Some entries follow. Reproduce exactly the lines starting at the one with "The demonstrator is" and stopping after the one with "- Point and".

Start of Information given

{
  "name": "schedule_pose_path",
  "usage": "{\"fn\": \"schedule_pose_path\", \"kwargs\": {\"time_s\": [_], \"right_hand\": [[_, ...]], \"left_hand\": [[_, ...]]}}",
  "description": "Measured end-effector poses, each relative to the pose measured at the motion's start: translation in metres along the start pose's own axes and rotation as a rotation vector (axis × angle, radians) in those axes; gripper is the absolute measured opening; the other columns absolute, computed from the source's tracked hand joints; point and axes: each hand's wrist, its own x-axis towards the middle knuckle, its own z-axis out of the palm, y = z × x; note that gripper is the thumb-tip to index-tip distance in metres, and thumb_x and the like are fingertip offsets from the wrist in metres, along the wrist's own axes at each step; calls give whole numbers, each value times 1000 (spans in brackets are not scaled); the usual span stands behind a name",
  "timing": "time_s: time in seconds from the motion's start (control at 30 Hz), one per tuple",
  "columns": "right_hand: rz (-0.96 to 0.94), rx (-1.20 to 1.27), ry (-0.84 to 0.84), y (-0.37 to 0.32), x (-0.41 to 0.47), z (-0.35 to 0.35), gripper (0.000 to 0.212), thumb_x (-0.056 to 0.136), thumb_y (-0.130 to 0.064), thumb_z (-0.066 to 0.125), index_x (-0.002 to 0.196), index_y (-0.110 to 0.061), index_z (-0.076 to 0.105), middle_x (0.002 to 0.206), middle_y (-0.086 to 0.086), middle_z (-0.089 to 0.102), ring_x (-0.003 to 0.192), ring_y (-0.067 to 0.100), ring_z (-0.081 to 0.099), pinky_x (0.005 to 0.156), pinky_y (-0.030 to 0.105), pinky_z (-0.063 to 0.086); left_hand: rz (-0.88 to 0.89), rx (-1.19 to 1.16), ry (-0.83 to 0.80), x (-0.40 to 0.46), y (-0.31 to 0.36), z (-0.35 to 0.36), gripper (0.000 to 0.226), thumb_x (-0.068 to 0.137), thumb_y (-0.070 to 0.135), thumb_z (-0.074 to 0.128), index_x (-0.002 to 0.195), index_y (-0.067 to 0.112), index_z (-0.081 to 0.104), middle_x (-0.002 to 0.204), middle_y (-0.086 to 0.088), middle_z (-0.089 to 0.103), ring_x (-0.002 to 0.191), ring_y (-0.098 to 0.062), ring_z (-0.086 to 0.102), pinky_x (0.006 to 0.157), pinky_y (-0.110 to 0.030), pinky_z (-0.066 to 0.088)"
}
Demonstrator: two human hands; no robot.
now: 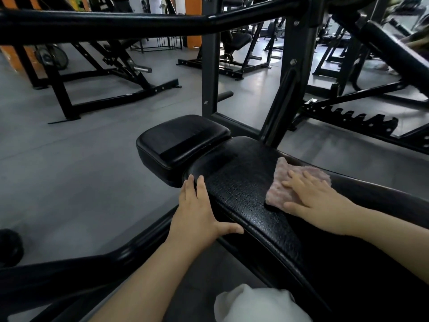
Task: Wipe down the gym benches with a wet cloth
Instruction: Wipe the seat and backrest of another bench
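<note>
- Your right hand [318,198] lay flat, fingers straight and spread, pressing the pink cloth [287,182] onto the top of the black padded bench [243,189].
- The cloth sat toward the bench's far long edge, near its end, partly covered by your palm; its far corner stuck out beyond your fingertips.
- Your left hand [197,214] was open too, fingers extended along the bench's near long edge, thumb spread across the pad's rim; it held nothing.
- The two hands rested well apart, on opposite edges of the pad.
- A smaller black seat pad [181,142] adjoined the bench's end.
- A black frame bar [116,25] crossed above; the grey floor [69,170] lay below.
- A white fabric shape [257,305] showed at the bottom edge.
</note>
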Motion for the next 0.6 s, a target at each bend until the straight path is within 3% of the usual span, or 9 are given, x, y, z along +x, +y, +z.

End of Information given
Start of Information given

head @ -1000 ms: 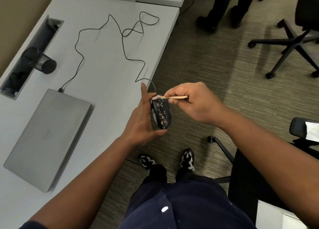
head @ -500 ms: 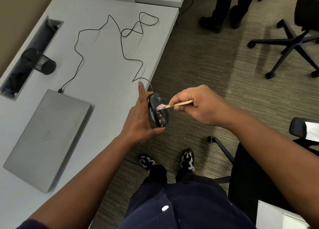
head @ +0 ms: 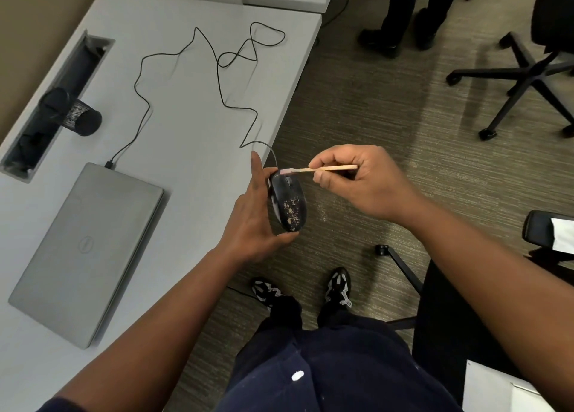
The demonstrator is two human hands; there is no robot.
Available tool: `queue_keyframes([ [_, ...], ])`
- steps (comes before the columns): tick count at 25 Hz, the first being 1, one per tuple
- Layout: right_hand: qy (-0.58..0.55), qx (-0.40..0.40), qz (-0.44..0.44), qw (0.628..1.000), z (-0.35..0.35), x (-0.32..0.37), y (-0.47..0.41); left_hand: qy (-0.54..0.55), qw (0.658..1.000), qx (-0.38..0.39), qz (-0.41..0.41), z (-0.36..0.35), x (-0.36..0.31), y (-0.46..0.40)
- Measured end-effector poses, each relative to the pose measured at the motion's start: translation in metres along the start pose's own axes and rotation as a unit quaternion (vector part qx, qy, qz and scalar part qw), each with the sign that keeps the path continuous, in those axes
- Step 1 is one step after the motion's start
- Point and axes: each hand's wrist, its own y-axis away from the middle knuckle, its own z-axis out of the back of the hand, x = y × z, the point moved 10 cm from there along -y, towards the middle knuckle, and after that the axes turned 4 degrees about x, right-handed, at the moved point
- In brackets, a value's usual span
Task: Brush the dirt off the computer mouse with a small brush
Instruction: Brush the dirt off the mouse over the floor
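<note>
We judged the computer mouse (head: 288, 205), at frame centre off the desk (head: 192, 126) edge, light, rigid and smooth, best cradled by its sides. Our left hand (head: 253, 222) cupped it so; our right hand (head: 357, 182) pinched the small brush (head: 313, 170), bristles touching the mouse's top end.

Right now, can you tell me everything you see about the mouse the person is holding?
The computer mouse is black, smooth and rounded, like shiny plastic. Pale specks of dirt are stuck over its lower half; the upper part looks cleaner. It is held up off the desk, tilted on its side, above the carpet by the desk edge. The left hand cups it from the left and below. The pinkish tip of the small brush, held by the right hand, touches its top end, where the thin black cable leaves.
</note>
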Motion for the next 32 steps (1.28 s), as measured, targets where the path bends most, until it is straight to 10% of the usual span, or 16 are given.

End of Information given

Completed task
The demonstrator is two human hands; there is no robot.
Available tool: `queue_keyframes([ [_, ...], ])`
- steps (comes before the columns): tick count at 25 Hz, the first being 1, one per tuple
- Layout: right_hand: qy (-0.58..0.55), qx (-0.40..0.40), qz (-0.44..0.44), qw (0.628..1.000), z (-0.35..0.35), x (-0.32..0.37), y (-0.47..0.41); left_hand: qy (-0.54..0.55), qw (0.658..1.000), qx (-0.38..0.39), qz (-0.41..0.41), z (-0.36..0.35), x (-0.36..0.31), y (-0.46..0.40)
- Measured end-effector poses, each relative to the pose measured at the motion's start: translation in metres along the start pose's own axes and rotation as a unit quaternion (vector part qx, qy, qz and scalar part qw), each with the sign that keeps the path continuous, in those axes
- Step 1 is one step after the motion's start
- Point and axes: each hand's wrist, its own y-axis away from the middle knuckle, its own z-axis out of the back of the hand, x = y × z, the point moved 10 cm from there along -y, towards the middle knuckle, and after that the axes turned 4 degrees about x, right-handed, at the moved point

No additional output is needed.